Determine the number of lines in the following entries that hold the word "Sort". Give only that number.

Material supplied Block Start

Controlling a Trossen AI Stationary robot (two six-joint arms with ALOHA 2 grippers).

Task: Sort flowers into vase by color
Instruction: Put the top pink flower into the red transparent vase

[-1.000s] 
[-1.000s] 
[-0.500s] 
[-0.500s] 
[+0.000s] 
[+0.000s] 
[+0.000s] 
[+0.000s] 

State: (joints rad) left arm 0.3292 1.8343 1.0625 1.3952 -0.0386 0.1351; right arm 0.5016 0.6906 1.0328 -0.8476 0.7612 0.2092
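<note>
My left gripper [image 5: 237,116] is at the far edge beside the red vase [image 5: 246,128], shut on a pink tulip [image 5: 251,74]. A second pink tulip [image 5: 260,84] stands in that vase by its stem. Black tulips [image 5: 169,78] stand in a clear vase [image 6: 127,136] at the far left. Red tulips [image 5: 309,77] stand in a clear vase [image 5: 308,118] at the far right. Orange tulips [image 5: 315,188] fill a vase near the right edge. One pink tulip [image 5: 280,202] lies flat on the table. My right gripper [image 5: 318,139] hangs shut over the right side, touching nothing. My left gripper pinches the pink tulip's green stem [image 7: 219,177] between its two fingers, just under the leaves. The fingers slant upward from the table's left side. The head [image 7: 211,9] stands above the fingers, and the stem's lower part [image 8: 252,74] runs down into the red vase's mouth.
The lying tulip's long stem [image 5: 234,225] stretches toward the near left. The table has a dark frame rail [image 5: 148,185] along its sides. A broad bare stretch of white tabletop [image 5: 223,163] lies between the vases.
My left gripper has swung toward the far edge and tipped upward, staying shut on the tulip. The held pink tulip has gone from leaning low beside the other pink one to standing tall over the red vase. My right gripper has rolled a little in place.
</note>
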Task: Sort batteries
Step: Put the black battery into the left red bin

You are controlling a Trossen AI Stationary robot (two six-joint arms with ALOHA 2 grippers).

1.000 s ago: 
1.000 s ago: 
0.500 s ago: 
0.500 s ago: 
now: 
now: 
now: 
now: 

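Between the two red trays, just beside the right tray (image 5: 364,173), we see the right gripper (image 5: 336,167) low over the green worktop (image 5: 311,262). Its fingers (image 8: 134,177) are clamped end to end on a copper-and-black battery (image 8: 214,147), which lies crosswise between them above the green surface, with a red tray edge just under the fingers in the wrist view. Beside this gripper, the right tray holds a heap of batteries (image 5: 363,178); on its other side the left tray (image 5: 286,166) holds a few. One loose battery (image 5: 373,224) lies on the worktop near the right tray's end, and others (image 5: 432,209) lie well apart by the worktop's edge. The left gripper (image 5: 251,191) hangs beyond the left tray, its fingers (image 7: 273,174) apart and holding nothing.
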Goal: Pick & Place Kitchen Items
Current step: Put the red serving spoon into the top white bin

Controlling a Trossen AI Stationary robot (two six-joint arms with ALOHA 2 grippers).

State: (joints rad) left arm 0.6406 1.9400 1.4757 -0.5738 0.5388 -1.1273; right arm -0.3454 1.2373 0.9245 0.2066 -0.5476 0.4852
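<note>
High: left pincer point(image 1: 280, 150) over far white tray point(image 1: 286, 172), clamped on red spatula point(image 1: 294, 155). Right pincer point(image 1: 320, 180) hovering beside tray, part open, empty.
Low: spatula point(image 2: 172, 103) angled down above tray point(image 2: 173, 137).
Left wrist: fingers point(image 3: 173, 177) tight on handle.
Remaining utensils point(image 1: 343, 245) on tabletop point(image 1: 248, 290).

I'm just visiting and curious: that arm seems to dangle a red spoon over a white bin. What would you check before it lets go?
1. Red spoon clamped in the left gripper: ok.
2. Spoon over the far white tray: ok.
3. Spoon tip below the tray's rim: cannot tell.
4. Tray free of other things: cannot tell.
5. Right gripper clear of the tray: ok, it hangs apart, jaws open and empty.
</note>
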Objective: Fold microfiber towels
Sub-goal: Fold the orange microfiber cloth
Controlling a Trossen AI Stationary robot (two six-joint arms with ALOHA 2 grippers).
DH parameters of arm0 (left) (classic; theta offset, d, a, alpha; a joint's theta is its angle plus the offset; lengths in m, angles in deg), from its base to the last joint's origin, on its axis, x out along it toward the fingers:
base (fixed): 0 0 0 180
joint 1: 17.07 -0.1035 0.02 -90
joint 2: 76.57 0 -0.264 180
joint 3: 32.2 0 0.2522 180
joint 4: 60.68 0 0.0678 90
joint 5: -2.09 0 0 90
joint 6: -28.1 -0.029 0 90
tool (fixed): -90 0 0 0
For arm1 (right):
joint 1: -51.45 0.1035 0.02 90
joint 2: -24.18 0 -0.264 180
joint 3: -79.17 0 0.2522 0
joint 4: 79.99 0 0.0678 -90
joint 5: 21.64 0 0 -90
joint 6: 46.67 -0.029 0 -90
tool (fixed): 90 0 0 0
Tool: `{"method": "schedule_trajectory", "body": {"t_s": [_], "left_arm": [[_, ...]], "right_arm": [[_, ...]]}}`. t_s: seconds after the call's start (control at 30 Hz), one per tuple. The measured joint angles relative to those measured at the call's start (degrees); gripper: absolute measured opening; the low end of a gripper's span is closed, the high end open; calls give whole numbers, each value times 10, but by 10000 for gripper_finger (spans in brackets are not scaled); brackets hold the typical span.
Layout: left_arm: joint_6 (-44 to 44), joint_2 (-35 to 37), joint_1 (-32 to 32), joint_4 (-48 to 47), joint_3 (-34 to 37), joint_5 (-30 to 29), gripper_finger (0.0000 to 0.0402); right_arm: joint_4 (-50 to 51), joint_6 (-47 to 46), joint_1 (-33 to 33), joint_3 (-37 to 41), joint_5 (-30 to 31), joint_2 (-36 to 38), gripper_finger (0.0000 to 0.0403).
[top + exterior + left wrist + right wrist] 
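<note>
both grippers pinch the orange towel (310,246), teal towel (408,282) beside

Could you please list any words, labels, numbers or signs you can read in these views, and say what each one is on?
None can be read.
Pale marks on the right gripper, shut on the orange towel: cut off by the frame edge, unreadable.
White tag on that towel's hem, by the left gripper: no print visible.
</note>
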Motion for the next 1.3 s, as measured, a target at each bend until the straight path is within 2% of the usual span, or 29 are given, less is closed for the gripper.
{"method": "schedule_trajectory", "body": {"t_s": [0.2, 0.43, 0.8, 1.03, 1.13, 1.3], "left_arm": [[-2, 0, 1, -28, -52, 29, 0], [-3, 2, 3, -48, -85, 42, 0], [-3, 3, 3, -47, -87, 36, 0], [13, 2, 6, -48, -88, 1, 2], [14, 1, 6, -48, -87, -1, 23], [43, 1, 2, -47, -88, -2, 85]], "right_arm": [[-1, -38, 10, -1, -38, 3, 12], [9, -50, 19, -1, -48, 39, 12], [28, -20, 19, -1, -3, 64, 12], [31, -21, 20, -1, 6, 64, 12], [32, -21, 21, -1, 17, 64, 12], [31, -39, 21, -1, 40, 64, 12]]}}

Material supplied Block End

Task response - 2